### Given information
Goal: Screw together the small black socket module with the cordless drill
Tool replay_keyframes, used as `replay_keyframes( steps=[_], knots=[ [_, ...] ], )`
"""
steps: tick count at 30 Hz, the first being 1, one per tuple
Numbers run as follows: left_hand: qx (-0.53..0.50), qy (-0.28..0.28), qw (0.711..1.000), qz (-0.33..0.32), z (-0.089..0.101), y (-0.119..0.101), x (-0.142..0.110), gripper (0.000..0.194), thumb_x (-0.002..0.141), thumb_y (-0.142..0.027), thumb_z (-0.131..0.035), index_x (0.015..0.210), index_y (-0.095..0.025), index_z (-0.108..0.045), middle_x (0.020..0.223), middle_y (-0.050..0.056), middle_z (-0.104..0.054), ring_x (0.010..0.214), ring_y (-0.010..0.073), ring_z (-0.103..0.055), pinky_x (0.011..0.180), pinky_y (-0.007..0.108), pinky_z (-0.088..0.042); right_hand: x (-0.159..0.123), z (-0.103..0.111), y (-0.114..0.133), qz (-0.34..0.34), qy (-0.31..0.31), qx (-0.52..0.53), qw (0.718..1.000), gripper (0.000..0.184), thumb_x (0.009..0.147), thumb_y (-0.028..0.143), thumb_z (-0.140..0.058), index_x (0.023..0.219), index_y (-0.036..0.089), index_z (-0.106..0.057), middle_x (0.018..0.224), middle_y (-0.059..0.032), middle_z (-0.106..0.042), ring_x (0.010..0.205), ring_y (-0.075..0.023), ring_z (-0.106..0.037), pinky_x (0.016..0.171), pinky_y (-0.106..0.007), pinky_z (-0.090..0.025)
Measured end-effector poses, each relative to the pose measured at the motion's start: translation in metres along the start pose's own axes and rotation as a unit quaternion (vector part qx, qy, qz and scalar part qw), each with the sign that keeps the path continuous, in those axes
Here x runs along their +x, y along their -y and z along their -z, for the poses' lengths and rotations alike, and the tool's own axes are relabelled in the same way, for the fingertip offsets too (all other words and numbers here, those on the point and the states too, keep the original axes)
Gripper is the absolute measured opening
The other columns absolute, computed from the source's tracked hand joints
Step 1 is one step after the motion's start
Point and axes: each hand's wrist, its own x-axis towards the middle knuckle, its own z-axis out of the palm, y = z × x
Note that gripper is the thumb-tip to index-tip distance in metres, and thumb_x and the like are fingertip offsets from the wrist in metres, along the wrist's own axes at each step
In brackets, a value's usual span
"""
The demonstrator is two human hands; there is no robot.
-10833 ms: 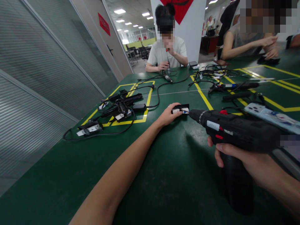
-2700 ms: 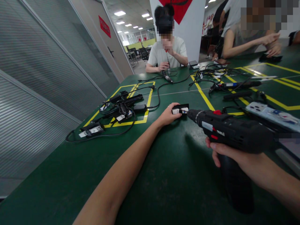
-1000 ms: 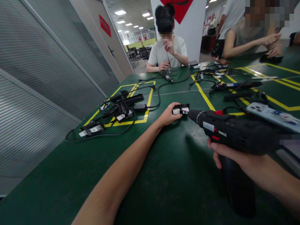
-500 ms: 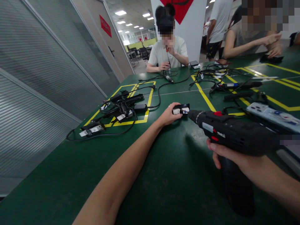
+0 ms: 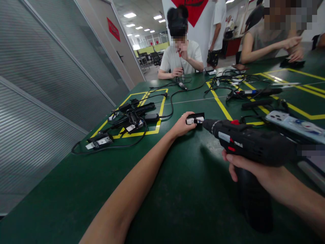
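Observation:
My left hand (image 5: pixel 185 124) grips a small black-and-white part (image 5: pixel 199 120) on the green table, thumb on its near side and fingers over its far side. What kind of part it is cannot be made out. My right hand (image 5: pixel 250 165) is wrapped round the handle of a black cordless drill (image 5: pixel 250 140) with red details. The drill points left, and its chuck end meets the right end of the part or sits just in front of it; the exact contact is too small to tell.
Left on the green table (image 5: pixel 162 189) lies a heap of black devices and cables (image 5: pixel 134 115) within yellow tape. At right are a phone-like case (image 5: pixel 296 122), a pen-shaped tool (image 5: pixel 264 92) and tangled cords. One person (image 5: pixel 181 57) sits opposite, another (image 5: pixel 271 44) far right.
Both hands, the part and the drill hold almost the same position, apart from a slight shift of the whole view. In the background a standing person has moved left.

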Motion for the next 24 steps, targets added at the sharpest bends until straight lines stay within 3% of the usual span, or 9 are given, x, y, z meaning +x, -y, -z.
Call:
replay_keyframes(
  steps=[13,24],
  knots=[
    [-0.013,0.013,1.0,0.02,0.0006,-0.0028,-0.0002,0.057,0.073,-0.03,-0.063,0.126,-0.018,-0.046,0.117,0.01,-0.055,0.101,0.0197,-0.055,0.093,0.036,-0.044,-0.0017,0.0012,0.0051,-0.016,-0.012,-0.033,0.999,0.027,0.082,0.05,-0.058,0.076,0.024,-0.064,0.056,0.0029,-0.064,0.061,-0.0196,-0.058,0.067,-0.036,-0.04],
    [-0.012,0.01,1.0,0.013,0.0001,-0.0015,0.0,0.056,0.074,-0.03,-0.063,0.125,-0.018,-0.047,0.117,0.009,-0.056,0.101,0.0197,-0.056,0.093,0.036,-0.045,-0.0012,-0.0005,0.0067,-0.013,-0.007,0.015,1.0,0.024,0.081,0.049,-0.061,0.083,0.025,-0.062,0.053,0.0046,-0.064,0.056,-0.0173,-0.058,0.064,-0.033,-0.041]
  ],
)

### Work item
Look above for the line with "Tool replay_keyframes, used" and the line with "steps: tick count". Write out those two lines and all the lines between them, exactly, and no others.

### Exercise solution
Tool replay_keyframes, used as `replay_keyframes( steps=[_], knots=[ [_, ...] ], )`
"""
steps: tick count at 30 Hz, the first being 1, one per tuple

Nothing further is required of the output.